> **Your objective**
Starting at the first line of the entries below, output every line exactly, up to and including the line with "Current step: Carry".

[Collected data entries]
○ ○ ○

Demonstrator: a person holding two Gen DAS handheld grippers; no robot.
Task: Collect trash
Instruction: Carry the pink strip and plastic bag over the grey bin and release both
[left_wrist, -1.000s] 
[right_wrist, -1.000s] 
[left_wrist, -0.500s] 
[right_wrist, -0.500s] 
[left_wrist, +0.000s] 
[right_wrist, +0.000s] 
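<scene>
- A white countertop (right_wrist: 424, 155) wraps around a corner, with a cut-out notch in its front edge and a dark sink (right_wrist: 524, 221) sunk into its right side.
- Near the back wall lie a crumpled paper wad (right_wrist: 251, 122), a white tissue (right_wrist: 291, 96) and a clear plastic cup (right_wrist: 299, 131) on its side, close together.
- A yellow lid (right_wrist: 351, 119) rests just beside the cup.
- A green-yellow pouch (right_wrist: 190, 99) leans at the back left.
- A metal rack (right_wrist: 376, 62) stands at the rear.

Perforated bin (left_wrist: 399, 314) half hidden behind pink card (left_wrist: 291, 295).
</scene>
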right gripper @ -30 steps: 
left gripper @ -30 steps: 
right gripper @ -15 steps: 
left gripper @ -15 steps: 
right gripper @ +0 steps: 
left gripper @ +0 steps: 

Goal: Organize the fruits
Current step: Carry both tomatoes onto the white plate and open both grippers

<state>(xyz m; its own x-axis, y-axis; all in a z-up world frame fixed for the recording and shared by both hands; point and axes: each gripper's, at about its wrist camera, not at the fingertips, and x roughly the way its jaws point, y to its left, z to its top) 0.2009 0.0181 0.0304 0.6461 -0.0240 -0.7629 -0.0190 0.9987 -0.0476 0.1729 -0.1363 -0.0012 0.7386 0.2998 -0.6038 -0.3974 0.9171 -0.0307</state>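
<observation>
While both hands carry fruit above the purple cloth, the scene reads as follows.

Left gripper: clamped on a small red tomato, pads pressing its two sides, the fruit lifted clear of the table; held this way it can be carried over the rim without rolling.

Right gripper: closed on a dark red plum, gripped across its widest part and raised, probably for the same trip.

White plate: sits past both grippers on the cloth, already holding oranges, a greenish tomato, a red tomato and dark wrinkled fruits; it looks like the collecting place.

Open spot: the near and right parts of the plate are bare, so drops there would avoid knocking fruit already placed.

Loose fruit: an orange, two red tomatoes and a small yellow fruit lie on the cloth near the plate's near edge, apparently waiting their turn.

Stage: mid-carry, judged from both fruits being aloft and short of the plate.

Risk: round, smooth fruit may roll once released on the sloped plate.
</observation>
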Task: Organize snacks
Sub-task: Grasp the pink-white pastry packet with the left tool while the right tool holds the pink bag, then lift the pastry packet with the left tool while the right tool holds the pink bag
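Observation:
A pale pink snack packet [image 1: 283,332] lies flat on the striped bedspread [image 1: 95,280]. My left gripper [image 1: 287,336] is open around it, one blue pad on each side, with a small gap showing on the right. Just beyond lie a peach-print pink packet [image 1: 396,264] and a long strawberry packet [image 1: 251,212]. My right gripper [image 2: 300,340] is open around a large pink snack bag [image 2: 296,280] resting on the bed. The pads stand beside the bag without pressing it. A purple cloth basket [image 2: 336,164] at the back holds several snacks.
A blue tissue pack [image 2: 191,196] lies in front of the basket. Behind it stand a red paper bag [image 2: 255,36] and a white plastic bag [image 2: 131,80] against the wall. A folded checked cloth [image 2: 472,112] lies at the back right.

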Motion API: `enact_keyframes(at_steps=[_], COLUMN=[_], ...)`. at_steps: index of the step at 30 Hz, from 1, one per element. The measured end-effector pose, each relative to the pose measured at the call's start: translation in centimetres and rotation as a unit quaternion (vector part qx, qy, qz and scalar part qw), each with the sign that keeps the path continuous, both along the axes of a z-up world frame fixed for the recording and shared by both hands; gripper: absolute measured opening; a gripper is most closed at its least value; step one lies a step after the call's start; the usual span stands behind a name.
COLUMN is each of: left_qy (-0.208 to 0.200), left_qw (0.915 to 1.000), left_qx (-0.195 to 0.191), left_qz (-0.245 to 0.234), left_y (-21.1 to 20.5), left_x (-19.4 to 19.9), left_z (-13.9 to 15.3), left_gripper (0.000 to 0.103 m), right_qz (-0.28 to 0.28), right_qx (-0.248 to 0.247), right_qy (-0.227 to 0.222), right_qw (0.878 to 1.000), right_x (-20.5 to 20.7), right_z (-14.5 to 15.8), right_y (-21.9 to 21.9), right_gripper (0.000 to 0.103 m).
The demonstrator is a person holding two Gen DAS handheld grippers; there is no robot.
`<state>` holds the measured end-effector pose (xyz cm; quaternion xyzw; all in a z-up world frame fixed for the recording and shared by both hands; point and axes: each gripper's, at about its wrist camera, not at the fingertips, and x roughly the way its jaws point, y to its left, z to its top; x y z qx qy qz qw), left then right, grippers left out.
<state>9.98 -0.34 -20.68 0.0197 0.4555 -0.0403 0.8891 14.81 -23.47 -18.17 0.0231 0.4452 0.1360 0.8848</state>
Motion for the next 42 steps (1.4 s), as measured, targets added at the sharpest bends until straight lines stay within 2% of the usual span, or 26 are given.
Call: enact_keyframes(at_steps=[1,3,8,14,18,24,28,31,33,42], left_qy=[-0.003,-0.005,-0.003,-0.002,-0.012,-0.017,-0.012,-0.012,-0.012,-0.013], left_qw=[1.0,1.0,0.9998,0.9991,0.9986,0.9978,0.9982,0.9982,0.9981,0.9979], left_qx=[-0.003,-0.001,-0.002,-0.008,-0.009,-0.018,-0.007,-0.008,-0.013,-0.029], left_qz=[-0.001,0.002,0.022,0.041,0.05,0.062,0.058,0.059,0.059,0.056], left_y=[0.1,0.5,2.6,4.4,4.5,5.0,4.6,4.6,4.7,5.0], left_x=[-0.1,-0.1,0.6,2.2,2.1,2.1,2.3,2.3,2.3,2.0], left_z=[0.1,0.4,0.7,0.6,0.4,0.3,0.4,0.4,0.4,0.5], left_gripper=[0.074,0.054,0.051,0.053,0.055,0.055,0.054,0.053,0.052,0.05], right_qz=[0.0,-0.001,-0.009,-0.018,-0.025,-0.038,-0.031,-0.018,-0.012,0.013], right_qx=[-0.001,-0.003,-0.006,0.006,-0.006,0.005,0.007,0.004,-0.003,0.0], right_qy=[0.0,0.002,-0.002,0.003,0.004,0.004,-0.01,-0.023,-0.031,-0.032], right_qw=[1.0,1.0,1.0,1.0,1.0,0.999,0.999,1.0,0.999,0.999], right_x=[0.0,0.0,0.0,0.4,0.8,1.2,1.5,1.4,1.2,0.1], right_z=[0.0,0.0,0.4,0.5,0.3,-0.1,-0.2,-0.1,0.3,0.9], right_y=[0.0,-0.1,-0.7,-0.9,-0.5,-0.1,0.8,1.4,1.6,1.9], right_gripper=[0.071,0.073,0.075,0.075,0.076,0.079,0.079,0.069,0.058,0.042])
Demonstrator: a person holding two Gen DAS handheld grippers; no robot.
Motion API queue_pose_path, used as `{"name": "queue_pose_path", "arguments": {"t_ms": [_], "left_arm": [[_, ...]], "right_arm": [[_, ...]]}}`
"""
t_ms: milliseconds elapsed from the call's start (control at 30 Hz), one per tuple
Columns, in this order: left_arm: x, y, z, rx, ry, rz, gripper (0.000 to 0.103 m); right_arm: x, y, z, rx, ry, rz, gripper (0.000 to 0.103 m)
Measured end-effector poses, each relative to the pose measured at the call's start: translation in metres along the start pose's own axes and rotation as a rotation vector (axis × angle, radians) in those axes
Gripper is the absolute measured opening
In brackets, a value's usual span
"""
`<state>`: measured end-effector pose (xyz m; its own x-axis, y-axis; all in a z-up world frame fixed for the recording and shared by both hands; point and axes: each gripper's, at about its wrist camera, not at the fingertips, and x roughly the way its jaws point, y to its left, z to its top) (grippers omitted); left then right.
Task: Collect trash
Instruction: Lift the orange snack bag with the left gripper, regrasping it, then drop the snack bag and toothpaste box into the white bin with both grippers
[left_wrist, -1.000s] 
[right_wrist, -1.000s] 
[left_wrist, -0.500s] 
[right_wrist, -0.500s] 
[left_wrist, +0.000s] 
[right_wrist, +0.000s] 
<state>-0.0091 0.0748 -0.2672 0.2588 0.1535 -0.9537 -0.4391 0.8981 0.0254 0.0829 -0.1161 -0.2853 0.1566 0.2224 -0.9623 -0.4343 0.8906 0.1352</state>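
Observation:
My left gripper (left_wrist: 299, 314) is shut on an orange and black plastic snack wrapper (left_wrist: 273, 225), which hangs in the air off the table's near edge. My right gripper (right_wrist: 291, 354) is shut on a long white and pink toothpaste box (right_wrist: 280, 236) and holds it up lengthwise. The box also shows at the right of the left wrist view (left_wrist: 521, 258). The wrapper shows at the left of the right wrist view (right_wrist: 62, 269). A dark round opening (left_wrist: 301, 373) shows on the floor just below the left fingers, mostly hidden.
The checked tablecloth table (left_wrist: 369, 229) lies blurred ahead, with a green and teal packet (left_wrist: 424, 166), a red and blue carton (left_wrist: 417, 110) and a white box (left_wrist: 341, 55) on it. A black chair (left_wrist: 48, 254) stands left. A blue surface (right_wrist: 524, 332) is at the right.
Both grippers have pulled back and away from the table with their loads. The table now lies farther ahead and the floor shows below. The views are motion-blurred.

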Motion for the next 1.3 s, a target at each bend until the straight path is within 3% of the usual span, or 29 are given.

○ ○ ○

> **Result below**
Demonstrator: a person holding two Gen DAS handheld grippers; no robot.
Task: Collect trash
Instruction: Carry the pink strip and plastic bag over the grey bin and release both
[left_wrist, -1.000s] 
[right_wrist, -1.000s] 
[left_wrist, -0.500s] 
[right_wrist, -0.500s] 
[left_wrist, +0.000s] 
[right_wrist, +0.000s] 
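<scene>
- A white countertop (right_wrist: 424, 155) wraps around a corner, with a cut-out notch in its front edge and a dark sink (right_wrist: 524, 221) sunk into its right side.
- Near the back wall lie a crumpled paper wad (right_wrist: 251, 122), a white tissue (right_wrist: 291, 96) and a clear plastic cup (right_wrist: 299, 131) on its side, close together.
- A yellow lid (right_wrist: 351, 119) rests just beside the cup.
- A green-yellow pouch (right_wrist: 190, 99) leans at the back left.
- A metal rack (right_wrist: 376, 62) stands at the rear.

Perforated bin (left_wrist: 399, 314) half hidden behind pink card (left_wrist: 291, 295).
</scene>
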right gripper @ -30 steps: 
left gripper @ -30 steps: 
right gripper @ -15 steps: 
left gripper @ -15 steps: 
right gripper @ +0 steps: 
left gripper @ +0 steps: 

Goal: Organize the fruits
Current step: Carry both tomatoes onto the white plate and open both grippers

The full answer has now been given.